On the video, if you pause the final sequence when Verbal is leaving and Agent Kuyan is "piecing it together" and you see the "silouetted" Soze firing the gun at Keaton--and see then the quite obviously dead Keaton--you see in the light of the gun fire it is Kevin "Verbal Kint" Spacey firing the gun.

There are other "hints." Verbal cannot use a lighter that has a "Zippo" top that flips open while in the police office, but he lights a cigarrete with one during the story . . . then it is one of the possessions he picks up in property!

It seems that Soze/Kindt is very good at improve. He puts together his story from bits around him. Therefore, he reacts well to a "bad situation." The danger the "guy on the boat" served was not just that he could identify him, but that he could discuss his deals--the money trail.

Kobayashi is an ODD name for a South African . . . if that is what the wonderful Pete Postlewaith is!! . . . lawyer! In the story, his offices are covered in Japanese ideograms. This is clearly some fiction . . . how much?!

His lawyer legally beat up the DA--"The DA was ready to indict! After thirty minutes with Kindt's lawyer, he looked like the bogey man beat him up!!" The mayor calls, the governor calls, "this guy is protected on high by the prince of darkness himself!" Thus he has influence. How? A crippled swindler? Is it through the "lawyer?"--who may be a lawyer for all we know.

In the "story" Kindt admits to shooting Sol Berg--drug dealer.
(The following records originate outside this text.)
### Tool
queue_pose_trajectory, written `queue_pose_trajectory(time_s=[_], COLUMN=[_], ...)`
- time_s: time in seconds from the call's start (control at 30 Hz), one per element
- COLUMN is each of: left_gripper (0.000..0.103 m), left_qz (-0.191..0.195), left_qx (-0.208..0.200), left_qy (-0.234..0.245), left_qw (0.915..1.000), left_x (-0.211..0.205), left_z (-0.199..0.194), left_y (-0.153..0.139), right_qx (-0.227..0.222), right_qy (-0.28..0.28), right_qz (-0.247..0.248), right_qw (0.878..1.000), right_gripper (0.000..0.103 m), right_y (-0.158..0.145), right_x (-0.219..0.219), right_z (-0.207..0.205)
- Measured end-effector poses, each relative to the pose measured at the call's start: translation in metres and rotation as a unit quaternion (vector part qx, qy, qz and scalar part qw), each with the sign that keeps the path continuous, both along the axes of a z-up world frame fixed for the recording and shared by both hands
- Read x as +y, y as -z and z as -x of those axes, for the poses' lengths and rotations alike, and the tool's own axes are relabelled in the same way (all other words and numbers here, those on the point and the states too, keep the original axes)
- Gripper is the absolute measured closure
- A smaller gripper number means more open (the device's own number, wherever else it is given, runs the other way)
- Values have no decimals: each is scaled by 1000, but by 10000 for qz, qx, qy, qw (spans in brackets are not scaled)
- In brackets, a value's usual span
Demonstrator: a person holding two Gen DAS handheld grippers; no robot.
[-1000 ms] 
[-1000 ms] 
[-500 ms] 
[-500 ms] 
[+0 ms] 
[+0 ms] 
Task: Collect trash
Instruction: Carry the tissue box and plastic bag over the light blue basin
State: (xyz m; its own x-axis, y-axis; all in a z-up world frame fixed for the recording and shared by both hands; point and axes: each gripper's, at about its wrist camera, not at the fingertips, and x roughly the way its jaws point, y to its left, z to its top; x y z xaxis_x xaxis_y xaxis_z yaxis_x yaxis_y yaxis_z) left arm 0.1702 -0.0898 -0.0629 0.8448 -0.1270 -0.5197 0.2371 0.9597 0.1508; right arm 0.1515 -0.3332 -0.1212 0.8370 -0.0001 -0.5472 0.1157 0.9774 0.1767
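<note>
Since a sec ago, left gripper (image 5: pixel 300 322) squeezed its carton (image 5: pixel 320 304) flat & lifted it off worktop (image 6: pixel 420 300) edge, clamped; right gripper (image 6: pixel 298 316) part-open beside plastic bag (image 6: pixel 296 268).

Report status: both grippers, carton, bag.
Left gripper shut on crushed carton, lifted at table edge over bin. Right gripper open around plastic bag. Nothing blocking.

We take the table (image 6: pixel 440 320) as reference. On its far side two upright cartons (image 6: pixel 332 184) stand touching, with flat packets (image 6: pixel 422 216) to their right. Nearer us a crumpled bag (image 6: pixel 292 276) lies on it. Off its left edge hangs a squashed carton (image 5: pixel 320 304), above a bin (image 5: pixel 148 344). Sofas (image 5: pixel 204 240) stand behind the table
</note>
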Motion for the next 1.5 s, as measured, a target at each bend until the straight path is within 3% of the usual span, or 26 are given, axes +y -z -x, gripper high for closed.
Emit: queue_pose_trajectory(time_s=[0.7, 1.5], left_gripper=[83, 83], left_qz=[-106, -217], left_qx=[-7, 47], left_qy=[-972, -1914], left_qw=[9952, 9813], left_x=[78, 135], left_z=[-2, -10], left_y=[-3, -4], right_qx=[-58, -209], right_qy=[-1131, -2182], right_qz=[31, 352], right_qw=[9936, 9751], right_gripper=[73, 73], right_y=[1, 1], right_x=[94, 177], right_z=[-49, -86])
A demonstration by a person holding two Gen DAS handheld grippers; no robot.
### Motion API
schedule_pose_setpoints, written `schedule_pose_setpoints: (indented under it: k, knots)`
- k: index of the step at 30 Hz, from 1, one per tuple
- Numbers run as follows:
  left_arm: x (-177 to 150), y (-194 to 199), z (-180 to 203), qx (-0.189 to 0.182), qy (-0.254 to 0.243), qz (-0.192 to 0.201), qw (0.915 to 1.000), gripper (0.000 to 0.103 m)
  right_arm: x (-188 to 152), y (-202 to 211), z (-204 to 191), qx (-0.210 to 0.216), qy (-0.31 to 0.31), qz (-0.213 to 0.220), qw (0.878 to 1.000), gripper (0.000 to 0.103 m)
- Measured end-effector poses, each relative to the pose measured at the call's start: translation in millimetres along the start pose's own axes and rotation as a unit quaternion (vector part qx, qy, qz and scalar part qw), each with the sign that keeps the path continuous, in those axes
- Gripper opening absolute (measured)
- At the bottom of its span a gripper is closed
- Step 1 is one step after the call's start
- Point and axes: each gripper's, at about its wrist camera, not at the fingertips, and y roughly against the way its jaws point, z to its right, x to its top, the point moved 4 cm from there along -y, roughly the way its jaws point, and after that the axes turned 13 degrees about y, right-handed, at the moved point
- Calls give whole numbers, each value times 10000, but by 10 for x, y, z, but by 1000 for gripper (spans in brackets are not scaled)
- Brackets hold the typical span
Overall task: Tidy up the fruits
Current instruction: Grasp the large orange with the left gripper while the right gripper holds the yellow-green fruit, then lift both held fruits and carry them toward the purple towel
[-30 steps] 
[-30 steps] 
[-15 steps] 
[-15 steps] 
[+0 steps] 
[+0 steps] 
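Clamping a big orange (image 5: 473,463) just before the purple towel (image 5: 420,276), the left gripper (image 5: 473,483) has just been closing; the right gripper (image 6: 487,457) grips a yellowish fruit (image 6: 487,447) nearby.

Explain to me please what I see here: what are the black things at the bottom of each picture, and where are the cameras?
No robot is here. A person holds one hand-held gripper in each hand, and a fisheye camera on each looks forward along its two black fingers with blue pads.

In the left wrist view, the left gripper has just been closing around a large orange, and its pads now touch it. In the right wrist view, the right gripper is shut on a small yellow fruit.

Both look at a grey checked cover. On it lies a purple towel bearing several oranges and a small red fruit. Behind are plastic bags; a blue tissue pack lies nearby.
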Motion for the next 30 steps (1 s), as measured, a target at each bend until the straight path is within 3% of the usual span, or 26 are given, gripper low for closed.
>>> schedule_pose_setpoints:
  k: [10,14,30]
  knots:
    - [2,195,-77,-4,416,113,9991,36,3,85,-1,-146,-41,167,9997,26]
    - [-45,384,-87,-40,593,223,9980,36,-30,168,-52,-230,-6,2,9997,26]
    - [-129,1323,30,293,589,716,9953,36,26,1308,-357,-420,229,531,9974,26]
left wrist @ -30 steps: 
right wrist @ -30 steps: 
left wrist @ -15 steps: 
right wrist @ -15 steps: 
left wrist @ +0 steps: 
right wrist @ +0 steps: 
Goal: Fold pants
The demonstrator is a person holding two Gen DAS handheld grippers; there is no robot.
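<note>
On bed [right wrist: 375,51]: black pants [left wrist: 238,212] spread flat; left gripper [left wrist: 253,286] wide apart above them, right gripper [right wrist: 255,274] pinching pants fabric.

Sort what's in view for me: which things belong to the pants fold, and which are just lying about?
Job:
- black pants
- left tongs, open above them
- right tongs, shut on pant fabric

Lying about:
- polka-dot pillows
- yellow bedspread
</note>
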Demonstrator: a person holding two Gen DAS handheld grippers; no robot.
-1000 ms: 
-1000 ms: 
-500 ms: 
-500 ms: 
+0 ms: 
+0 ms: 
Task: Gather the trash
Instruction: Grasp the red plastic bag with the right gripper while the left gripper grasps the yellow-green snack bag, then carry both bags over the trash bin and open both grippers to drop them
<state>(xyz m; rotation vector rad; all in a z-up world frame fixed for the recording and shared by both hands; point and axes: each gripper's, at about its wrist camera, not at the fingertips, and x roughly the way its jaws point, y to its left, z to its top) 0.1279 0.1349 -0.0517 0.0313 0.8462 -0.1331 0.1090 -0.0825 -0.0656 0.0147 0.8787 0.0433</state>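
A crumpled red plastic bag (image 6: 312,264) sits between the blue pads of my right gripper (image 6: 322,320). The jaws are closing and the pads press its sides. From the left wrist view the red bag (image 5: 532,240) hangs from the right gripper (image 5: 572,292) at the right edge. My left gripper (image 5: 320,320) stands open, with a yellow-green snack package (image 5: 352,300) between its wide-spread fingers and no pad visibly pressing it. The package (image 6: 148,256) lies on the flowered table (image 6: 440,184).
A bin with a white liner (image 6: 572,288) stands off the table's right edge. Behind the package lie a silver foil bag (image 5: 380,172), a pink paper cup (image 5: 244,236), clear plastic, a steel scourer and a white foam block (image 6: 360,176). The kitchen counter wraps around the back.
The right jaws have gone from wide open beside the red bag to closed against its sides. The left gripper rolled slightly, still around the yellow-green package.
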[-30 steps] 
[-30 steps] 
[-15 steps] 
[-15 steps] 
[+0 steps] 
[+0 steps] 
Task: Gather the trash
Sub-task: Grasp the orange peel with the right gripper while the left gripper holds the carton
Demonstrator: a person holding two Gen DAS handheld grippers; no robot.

Did that happen? Redfoot was a fictional character--unless "Redfoot" was a fake name. Why would Kindt admit to a premeditated murder in a drug deal? It presents a very different character than that of a bumbling, wimpy cripple. Indeed, Spacey's look when shooting Berg is very different than any seen before--save the interestingly quiet, "Are you trying to get a rise out of me, Agent Kuyan?" You see it again when Kindt/Soze sits in the car next to "Kobayashi." He stares calmly and matter-of-factly ahead.

So, perhaps some of the story you see is what he tells, some is what actually happened, and some is just . . . well . . . who knows?

That is why I like the film. It does not explain everything though it gives plenty of hints.

Did the Soze story about his wife and children happen? Remember, in the sequence it looks like Antonio Banderas walked out of Desperado as Soze. Hardly anything like the scrawny Kindt. Did it actually happen?

Just a story, a "good story" Kuyan and others would believe? Certainly, they probably imagine a character very different than the one telling the story.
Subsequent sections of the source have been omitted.